Hilfe sollten sich Angehörige spätestens dann suchen, wenn ihre Gedanken ständig um die Krankheit ihrer Liebsten kreisen. Auf lange Sicht macht das einen nämlich selber krank. In einer Therapie gelte es dann aber, nicht wieder nur über die Betroffenen zu sprechen, sondern auch die eigenen Bedürfnisse wahrzunehmen, betont Schwarzer. «Vielen fällt das schwer. Schliesslich sind sie selber ja nicht klinisch krank und stehen trotzdem auf einmal im Mittelpunkt.»
Neben einer Beratung oder Therapie kann es aber auch helfen, sich in Selbsthilfegruppen auszutauschen. Darum bietet der VASK Zürich moderierte Treffen an. «Es ist gar nicht so entscheidend, um welche psychischen Probleme es sich handelt. Die Sorgen und Ängste sind immer die gleichen», weiss Yvonne Schwarzer. Viele tragen neben der Angst um die Betroffenen auch Selbstvorwürfe mit sich: Bin ich schuld? Habe ich die Veränderungen zu spät bemerkt? Was habe ich falsch gemacht? «Das bringt die Krankheit aber auch nicht wieder weg», sagt Schwarzer nüchtern. «Man muss versuchen, nach vorne zu schauen.»

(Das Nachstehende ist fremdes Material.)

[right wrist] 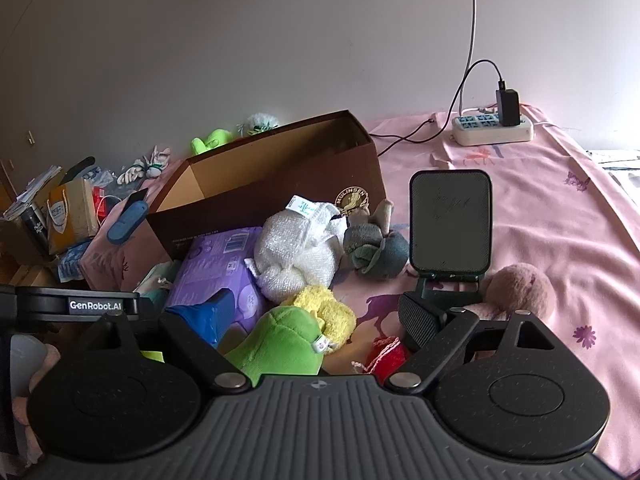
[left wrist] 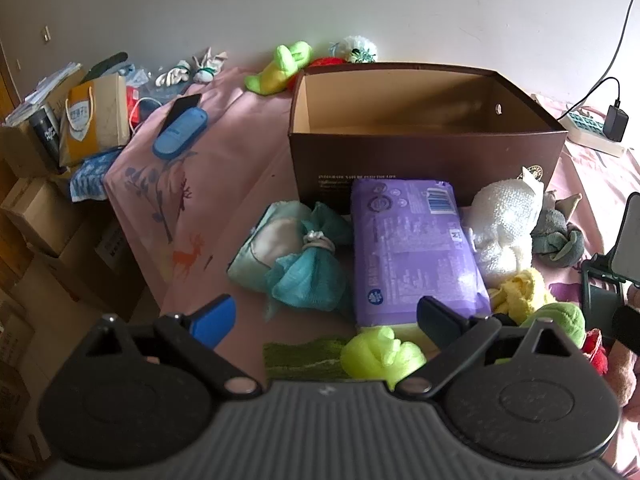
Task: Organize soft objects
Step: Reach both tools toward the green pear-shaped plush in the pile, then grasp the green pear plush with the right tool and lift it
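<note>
An open brown cardboard box [left wrist: 424, 156] stands on the pink bedspread, also in the right wrist view [right wrist: 280, 184]. In front of it lie a purple wipes pack [left wrist: 412, 248], a teal mesh pouf [left wrist: 308, 268], a white knitted bundle [left wrist: 504, 220], a grey cloth knot [left wrist: 556, 236], a yellow cloth [left wrist: 520, 292] and a neon green toy [left wrist: 380, 352]. My left gripper [left wrist: 324, 320] is open above the near end of the pile. My right gripper [right wrist: 316, 316] is open over a green plush [right wrist: 280, 344], a yellow cloth [right wrist: 328, 312] and a red item [right wrist: 384, 356].
A phone stand [right wrist: 450, 224] and a brown plush [right wrist: 516, 288] sit to the right. A power strip [right wrist: 492, 130] with a charger lies at the back. A blue case [left wrist: 180, 132] and more toys [left wrist: 284, 64] lie behind the box. Cardboard boxes and bags [left wrist: 96, 116] crowd the left.
</note>
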Demonstrator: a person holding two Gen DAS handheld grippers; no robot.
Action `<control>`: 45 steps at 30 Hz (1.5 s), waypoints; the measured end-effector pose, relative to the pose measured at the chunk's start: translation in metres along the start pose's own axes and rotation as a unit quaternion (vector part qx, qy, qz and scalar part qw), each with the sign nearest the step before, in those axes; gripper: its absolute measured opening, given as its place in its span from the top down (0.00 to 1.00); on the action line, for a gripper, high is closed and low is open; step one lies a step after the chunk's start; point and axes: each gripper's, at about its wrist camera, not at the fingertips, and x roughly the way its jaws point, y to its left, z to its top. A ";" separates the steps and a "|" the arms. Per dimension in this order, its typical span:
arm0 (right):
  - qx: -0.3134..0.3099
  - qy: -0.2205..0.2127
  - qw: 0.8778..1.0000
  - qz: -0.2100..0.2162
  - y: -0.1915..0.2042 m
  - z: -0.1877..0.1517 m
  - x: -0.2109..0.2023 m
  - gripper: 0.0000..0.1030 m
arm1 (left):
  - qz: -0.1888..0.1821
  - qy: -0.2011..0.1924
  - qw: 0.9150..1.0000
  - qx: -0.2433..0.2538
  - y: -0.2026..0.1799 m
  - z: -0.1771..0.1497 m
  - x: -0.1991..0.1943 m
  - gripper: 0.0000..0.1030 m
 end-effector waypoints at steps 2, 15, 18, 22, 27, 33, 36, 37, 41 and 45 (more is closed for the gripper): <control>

«Man sollte möglichst nicht immer auf den Mund hocken.»
Mut und Stärke
Doch wie verliert man sich selber nicht aus den Augen, wenn es «brennt» und der Alltag belastend ist? «Indem man das schwierige Verhalten der Erkrankten nicht zu nahe an sich heranlässt», antwortet die Beraterin. Wichtig ist auch zu verstehen, dass man einer depressiven oder schizophrenen Person ihre Wahrnehmungen nicht ausreden kann. Aber auch dass die eigene Wahrnehmung ebenso formuliert werden muss. «Man sollte möglichst nicht immer auf den Mund hocken.»
Grenzen zu ziehen sei elementar, meint Schwarzer und erzählt von einem Fall, bei dem die Eltern eines psychisch erkrankten Mannes stark litten, weil dieser immer wieder unangekündigt ihn ihr Haus spazierte. Auch als Eltern dürfe man dazu entschieden «Nein!» sagen. «Das alles ist ein langer Weg, auf dem es Mut und Stärke braucht. Es gilt, die Balance zu finden: Man sollte nicht immer alle Verantwortung übernehmen, sondern auch die Eigenverantwortung des Patienten fördern. Nach und nach entsteht dann wieder mehr Freiraum.»
Vielleicht hilft es, sich Yvonne Schwarzers Mantra ab und an bewusst zu machen: «Geht es den Angehörigen gut, hilft das auch den Erkrankten.»